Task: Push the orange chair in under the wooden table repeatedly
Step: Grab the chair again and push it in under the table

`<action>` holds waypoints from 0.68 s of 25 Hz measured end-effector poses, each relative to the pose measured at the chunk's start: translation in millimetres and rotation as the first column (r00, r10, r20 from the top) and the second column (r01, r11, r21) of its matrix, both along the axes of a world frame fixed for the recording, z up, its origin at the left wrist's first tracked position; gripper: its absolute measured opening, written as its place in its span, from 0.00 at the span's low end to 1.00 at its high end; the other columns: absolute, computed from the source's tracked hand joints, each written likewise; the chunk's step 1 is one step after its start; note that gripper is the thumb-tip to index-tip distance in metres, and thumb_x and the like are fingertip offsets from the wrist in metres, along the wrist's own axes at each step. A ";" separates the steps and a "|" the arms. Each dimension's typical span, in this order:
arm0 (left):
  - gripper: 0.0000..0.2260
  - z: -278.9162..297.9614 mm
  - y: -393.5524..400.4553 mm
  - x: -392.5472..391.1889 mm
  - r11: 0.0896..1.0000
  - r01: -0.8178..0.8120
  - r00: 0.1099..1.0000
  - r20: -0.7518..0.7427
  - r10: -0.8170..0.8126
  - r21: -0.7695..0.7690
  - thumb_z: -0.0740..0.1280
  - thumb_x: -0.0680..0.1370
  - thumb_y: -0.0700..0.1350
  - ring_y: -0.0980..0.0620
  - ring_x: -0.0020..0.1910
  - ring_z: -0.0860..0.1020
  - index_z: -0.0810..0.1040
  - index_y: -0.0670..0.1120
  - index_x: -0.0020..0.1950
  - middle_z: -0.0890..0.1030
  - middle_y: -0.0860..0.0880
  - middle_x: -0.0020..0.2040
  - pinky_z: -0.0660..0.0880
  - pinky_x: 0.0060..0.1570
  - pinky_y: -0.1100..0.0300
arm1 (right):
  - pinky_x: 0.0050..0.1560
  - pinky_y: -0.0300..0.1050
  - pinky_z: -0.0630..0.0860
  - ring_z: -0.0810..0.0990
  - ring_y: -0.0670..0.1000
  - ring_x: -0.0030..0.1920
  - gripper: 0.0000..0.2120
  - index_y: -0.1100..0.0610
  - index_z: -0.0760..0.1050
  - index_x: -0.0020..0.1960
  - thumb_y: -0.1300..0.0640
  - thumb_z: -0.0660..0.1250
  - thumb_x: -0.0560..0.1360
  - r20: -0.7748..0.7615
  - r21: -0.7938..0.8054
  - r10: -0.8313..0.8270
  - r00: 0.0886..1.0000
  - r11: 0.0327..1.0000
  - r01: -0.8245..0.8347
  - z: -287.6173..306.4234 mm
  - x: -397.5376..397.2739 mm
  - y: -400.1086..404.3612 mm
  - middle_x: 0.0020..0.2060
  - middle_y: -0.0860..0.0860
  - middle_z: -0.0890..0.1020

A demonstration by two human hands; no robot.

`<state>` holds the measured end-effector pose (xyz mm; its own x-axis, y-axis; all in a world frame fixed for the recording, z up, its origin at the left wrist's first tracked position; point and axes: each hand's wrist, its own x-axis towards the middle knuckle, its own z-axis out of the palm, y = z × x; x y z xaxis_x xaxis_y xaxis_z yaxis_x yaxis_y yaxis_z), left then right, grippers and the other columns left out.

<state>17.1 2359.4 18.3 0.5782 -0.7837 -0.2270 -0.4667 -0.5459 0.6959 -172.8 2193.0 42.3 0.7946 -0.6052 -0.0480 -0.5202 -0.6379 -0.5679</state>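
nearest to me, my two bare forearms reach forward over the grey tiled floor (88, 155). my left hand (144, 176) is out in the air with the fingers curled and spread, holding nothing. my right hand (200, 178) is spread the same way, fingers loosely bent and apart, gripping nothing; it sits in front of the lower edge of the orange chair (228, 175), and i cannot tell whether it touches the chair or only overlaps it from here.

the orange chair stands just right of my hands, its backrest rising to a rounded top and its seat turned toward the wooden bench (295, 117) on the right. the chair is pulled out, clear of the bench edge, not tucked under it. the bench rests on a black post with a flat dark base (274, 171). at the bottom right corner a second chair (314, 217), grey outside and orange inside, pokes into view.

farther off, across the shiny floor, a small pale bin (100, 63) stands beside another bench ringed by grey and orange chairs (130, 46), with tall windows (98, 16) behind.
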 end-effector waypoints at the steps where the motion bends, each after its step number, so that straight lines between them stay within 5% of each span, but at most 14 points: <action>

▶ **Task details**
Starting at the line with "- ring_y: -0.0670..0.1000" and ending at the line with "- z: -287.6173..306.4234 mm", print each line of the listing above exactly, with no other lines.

▶ **Task result**
  - ring_y: -0.0670..0.1000
  - ring_x: -0.0030..0.1920
  - gripper: 0.0000..0.2120
  - index_y: -0.1100..0.0610
  - index_z: -0.0760..0.1050
  - index_x: -0.0020..0.1960
  - thumb_y: -0.1300..0.0640
  - thumb_z: -0.0660..0.1250
  - thumb_x: -0.0560..0.1360
  - r20: -0.7748..0.7615
  - r21: -0.7938..0.8054
  - r10: -0.8313..0.8270
  - r00: 0.0886..1.0000
  - r11: 0.0327..1.0000
  - r01: -0.8245..0.8347
  - z: -287.6173..306.4234 mm

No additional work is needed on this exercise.